===== Data excerpt

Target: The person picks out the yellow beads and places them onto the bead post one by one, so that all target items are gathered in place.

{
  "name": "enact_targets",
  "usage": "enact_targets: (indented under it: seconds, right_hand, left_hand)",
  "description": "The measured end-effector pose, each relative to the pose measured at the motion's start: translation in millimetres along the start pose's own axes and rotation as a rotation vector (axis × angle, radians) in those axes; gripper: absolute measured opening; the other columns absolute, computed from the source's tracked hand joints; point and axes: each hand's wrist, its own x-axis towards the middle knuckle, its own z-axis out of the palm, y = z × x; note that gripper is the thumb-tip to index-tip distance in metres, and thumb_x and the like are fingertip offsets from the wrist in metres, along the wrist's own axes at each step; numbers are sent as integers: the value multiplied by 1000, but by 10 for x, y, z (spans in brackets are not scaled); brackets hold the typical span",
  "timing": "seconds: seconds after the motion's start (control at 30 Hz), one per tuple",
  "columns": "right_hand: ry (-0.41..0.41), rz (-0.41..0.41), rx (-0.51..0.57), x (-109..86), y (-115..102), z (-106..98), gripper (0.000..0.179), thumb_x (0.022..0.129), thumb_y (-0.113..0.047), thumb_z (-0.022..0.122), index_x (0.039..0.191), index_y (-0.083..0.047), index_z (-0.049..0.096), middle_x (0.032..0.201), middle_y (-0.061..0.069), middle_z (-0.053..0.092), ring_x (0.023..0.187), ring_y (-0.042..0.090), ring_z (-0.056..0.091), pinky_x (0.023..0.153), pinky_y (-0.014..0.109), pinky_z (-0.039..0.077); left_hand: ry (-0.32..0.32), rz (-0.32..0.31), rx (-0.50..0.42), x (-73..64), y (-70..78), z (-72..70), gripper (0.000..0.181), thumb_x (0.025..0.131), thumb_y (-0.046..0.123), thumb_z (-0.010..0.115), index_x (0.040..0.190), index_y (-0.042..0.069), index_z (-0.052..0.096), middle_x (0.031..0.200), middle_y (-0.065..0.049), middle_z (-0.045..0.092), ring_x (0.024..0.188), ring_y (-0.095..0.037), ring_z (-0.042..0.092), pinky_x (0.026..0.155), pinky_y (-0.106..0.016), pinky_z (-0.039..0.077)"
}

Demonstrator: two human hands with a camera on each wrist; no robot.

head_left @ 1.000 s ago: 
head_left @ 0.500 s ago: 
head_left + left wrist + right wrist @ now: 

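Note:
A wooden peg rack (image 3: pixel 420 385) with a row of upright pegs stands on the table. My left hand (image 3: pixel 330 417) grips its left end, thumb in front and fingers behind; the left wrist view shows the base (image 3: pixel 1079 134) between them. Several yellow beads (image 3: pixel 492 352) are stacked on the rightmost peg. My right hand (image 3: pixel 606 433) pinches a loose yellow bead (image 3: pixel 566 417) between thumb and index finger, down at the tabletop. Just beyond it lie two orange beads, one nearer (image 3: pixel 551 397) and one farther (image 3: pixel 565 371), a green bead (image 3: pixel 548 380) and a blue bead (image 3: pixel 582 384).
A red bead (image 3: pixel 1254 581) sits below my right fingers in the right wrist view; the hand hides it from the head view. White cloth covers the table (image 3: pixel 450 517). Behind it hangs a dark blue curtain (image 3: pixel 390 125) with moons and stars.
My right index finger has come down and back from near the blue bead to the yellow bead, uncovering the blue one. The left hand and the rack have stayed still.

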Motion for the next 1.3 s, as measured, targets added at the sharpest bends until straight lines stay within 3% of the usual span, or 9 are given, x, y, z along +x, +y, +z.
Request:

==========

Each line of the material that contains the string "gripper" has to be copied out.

### Response area
  "description": "The measured end-effector pose, each relative to the pose measured at the motion's start: translation in millimetres along the start pose's own axes and rotation as a rotation vector (axis × angle, radians) in those axes; gripper: absolute measured opening; the other columns absolute, computed from the source's tracked hand joints; point and axes: each hand's wrist, its own x-axis towards the middle knuckle, its own z-axis out of the palm, y = z × x; note that gripper is the thumb-tip to index-tip distance in metres, and thumb_x and the like are fingertip offsets from the wrist in metres, along the wrist's own axes at each step; numbers are sent as integers: the value multiplied by 1000, but by 10 for x, y, z (spans in brackets are not scaled); brackets hold the typical span",
  "columns": "right_hand: ry (-0.41..0.41), rz (-0.41..0.41), rx (-0.51..0.57), x (-109..86), y (-115..102), z (-106..98), gripper (0.000..0.179), thumb_x (0.022..0.129), thumb_y (-0.113..0.047), thumb_z (-0.022..0.122), index_x (0.039..0.191), index_y (-0.083..0.047), index_z (-0.049..0.096), middle_x (0.032..0.201), middle_y (-0.061..0.069), middle_z (-0.053..0.092), ring_x (0.023..0.187), ring_y (-0.042..0.090), ring_z (-0.056..0.091), pinky_x (0.023..0.153), pinky_y (-0.014..0.109), pinky_z (-0.039..0.077); left_hand: ry (-0.32..0.32), rz (-0.32..0.31), rx (-0.50..0.42), x (-73..64), y (-70..78), z (-72..70), gripper (0.000..0.181), thumb_x (0.025..0.131), thumb_y (-0.046..0.123), thumb_z (-0.010..0.115), index_x (0.040..0.190), index_y (-0.042..0.069), index_z (-0.052..0.096), middle_x (0.031..0.200), middle_y (-0.065..0.049), middle_z (-0.045..0.092), ring_x (0.024..0.188), ring_y (-0.095..0.037), ring_z (-0.042..0.092), pinky_x (0.026..0.155), pinky_y (-0.106..0.016), pinky_z (-0.039..0.077)"

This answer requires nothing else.